◆ **Try it**
All lines before the one containing "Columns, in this", plus that line itself, are to be printed exactly as they appear below.

[Exercise data]

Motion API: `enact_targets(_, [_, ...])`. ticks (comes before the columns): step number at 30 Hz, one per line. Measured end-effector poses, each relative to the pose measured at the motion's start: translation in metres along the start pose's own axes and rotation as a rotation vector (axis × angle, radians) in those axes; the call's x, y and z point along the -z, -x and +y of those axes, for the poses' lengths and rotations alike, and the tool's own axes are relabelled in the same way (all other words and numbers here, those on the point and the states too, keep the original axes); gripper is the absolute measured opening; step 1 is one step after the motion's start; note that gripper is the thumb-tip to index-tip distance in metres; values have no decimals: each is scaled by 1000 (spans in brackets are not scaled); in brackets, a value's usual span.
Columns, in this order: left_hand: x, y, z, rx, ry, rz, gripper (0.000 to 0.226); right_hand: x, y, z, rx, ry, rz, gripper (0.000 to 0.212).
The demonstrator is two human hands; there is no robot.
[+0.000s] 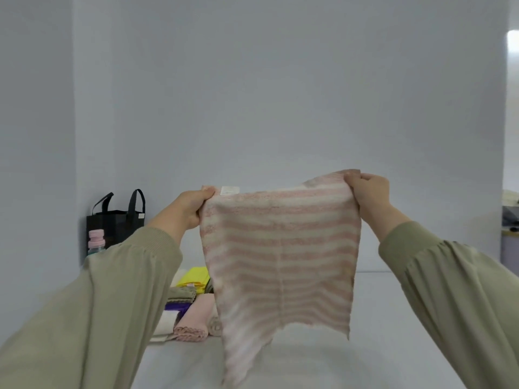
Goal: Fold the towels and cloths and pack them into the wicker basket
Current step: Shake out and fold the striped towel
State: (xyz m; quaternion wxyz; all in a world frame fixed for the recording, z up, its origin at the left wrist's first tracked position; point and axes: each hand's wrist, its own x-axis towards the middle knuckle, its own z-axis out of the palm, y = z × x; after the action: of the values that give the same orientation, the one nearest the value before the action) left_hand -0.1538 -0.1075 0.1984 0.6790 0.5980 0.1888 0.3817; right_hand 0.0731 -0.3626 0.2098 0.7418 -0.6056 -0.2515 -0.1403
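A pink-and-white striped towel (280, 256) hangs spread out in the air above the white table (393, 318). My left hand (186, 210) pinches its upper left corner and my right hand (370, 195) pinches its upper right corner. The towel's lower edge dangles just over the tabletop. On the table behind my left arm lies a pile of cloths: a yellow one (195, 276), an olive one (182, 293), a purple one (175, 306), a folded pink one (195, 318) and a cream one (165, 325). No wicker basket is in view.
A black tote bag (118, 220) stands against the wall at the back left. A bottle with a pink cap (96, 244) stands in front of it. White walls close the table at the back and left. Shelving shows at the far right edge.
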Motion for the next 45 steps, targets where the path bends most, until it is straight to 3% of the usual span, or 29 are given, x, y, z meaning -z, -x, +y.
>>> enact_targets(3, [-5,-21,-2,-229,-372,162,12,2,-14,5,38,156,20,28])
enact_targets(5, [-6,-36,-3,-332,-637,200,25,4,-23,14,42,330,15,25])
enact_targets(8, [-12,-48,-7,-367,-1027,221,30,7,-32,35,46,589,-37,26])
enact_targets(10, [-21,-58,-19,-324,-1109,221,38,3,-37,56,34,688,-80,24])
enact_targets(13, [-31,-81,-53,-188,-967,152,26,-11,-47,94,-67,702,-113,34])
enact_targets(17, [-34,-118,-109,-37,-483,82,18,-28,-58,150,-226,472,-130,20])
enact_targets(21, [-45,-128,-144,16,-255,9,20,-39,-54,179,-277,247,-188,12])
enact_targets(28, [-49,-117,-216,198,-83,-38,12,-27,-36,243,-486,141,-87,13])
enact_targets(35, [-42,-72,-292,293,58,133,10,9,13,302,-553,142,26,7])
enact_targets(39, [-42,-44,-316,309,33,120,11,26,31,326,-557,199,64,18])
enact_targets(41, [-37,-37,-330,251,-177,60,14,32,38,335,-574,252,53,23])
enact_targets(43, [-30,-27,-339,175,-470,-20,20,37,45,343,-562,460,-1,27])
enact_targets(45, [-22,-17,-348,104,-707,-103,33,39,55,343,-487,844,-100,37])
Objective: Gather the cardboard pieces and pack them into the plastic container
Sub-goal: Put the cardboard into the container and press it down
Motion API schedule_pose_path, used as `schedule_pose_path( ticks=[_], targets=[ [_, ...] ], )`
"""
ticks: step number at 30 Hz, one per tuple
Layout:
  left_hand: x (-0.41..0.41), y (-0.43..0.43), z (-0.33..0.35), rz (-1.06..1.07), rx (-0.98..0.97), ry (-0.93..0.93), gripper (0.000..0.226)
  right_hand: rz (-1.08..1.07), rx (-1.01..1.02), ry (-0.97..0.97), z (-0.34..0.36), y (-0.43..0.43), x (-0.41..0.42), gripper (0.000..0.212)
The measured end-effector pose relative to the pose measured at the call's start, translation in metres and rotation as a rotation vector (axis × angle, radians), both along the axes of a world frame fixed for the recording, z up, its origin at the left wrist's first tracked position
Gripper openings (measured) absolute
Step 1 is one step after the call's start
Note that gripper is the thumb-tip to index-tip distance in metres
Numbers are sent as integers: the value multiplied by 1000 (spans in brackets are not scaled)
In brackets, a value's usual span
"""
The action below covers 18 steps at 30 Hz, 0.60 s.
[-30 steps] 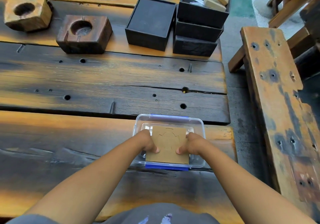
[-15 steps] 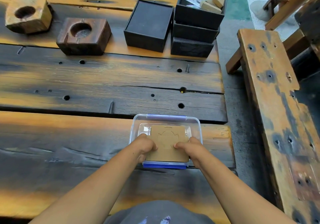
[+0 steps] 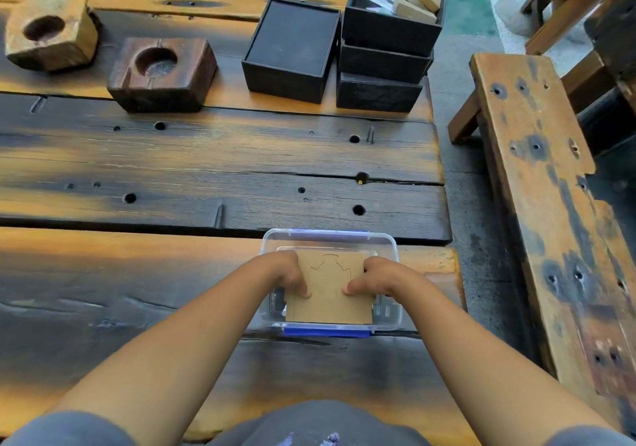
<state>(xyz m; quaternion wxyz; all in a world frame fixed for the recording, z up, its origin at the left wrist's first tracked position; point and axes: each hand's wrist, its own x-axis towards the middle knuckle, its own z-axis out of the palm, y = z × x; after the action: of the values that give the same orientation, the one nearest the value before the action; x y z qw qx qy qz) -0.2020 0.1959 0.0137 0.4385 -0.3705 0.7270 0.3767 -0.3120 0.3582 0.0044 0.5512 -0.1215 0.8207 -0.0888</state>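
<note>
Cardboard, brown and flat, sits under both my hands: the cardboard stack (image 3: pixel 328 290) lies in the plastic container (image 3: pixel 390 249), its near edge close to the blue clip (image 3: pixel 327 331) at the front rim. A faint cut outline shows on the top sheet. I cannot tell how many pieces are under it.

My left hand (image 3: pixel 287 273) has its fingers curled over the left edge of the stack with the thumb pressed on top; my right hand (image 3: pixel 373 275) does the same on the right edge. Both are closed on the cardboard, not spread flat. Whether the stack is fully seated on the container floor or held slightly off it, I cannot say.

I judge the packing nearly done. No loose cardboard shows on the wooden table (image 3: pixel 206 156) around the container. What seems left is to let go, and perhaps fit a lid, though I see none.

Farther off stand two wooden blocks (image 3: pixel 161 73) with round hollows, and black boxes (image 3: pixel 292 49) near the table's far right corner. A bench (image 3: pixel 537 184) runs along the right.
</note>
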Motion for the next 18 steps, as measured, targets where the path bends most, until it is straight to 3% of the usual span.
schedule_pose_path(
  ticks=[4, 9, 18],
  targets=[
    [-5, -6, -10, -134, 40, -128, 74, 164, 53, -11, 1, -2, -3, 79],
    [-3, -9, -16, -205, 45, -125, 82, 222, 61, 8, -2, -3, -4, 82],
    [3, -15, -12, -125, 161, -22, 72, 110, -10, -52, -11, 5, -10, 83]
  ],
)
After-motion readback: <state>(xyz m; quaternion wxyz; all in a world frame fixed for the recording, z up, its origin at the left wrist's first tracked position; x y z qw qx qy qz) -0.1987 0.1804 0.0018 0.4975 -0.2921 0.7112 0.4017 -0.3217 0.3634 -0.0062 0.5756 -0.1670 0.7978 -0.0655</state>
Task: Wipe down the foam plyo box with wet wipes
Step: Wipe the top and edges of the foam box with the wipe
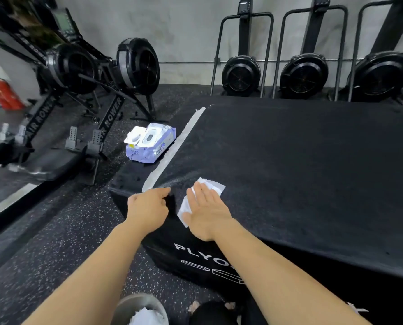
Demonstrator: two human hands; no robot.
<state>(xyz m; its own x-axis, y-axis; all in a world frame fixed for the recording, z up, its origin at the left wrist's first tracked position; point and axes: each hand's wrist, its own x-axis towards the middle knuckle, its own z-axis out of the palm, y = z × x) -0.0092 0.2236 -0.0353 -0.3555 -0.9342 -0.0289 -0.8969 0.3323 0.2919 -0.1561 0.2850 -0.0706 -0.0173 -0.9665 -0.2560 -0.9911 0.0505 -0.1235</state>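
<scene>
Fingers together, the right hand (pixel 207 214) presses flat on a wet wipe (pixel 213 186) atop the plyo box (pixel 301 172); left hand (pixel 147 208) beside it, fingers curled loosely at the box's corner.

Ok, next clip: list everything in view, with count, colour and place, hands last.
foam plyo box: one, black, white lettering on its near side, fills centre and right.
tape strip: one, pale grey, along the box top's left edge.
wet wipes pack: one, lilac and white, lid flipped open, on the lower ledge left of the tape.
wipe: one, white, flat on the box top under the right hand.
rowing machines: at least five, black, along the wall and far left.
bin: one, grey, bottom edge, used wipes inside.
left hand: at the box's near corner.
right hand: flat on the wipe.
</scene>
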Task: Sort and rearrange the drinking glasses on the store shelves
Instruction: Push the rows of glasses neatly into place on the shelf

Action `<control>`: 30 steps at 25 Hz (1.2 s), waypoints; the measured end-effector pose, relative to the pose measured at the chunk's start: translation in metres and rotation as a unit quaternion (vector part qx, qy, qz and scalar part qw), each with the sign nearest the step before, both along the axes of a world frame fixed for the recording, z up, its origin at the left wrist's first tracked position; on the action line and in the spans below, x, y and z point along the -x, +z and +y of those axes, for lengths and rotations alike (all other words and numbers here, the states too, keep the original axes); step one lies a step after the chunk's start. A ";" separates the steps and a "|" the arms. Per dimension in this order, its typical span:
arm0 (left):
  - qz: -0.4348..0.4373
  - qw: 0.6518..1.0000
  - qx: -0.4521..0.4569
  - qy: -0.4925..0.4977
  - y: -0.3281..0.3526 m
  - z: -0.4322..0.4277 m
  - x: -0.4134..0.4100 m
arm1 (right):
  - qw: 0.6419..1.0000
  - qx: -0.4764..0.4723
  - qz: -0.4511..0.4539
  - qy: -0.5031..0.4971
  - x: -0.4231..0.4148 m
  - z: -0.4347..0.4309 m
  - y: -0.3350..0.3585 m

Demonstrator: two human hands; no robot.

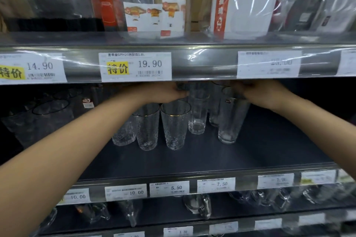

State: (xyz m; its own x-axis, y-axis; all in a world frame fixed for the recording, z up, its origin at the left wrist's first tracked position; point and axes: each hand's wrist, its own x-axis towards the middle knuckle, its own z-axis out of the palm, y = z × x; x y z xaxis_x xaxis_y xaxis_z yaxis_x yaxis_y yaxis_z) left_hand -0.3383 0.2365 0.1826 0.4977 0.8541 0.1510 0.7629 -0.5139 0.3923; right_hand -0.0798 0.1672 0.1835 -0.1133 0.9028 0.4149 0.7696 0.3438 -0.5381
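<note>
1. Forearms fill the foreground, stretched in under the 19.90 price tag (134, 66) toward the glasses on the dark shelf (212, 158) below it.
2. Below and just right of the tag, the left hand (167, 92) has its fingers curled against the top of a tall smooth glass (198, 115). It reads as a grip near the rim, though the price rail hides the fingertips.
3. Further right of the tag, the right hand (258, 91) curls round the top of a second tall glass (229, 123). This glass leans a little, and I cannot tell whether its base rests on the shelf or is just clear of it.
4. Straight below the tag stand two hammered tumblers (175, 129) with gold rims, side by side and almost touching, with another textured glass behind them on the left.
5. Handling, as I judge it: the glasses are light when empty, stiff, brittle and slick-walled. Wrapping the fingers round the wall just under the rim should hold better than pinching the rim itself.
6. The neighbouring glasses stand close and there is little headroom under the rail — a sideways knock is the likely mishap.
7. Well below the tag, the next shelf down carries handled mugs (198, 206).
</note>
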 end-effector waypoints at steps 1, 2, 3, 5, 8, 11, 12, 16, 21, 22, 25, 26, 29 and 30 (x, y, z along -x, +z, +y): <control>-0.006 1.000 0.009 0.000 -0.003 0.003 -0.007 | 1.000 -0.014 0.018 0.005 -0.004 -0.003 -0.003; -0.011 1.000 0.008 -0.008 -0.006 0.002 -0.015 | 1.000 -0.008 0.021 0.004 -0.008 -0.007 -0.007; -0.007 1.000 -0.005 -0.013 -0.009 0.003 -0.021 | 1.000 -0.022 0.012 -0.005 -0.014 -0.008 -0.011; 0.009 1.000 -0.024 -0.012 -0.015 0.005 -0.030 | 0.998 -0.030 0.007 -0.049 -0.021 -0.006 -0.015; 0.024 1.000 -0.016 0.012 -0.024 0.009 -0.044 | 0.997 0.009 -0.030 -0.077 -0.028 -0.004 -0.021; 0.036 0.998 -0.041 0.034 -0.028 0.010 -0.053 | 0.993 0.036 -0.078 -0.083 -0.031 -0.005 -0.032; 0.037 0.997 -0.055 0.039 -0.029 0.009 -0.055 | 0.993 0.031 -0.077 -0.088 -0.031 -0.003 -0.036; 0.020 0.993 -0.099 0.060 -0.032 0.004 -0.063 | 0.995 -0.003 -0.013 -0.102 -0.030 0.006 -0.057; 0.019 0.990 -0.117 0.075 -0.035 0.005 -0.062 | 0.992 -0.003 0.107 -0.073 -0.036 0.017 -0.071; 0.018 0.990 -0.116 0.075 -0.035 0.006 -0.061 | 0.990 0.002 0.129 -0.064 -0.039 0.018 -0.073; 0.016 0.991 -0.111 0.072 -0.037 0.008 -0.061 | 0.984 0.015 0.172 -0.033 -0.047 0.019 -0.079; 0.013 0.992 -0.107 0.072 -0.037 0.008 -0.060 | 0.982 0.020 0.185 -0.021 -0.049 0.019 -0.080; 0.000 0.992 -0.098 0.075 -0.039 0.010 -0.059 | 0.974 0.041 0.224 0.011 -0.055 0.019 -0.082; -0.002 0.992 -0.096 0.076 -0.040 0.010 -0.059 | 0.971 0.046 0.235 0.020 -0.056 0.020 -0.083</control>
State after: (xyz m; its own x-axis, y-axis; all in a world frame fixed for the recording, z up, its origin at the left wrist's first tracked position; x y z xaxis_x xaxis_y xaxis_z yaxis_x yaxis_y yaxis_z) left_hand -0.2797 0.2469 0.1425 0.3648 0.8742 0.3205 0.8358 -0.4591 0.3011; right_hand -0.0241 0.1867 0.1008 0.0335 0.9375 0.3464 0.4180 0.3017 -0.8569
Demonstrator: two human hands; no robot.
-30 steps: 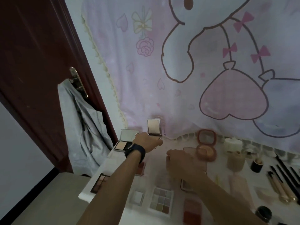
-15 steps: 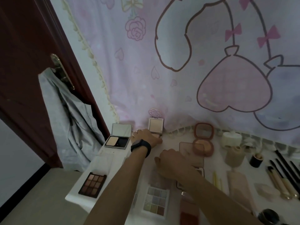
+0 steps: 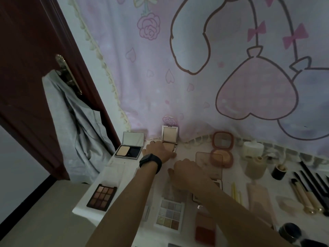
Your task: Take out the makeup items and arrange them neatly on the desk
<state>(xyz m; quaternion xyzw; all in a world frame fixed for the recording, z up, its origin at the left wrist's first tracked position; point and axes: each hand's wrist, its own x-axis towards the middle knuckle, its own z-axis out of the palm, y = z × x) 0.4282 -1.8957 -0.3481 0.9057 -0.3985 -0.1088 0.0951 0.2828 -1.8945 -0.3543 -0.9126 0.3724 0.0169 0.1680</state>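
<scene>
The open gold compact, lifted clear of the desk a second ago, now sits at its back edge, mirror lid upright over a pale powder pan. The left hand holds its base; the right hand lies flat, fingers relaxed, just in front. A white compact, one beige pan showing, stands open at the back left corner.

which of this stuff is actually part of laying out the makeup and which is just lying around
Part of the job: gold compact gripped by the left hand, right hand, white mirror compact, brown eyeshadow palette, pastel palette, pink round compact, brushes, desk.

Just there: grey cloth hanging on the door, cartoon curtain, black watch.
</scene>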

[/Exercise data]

◆ **Your solution**
Motion API: `enact_targets(_, [_, ...])`. ticks (comes before the columns): step number at 30 Hz, one per line. Measured end-effector poses, each relative to the pose measured at the motion's start: translation in metres along the start pose's own axes and rotation as a rotation vector (axis × angle, radians) in those axes; the call's x, y and z point along the -z, -x and +y of those axes, for the poses' lengths and rotations alike, and the tool's own axes are relabelled in the same way (all other words and numbers here, those on the point and the states too, keep the original axes); gripper is the absolute measured opening; step 1 is one step after the motion's start; note that gripper is the thumb-tip to index-tip distance in metres; values have no decimals: each is scaled by 1000 (spans in brackets are not scaled); in brackets, a value's usual span.
Columns, in this order: left_hand: x, y, z, rx, ry, rz, gripper (0.000 to 0.226); right_hand: x, y, z, rx, ry, rz, gripper (0.000 to 0.212).

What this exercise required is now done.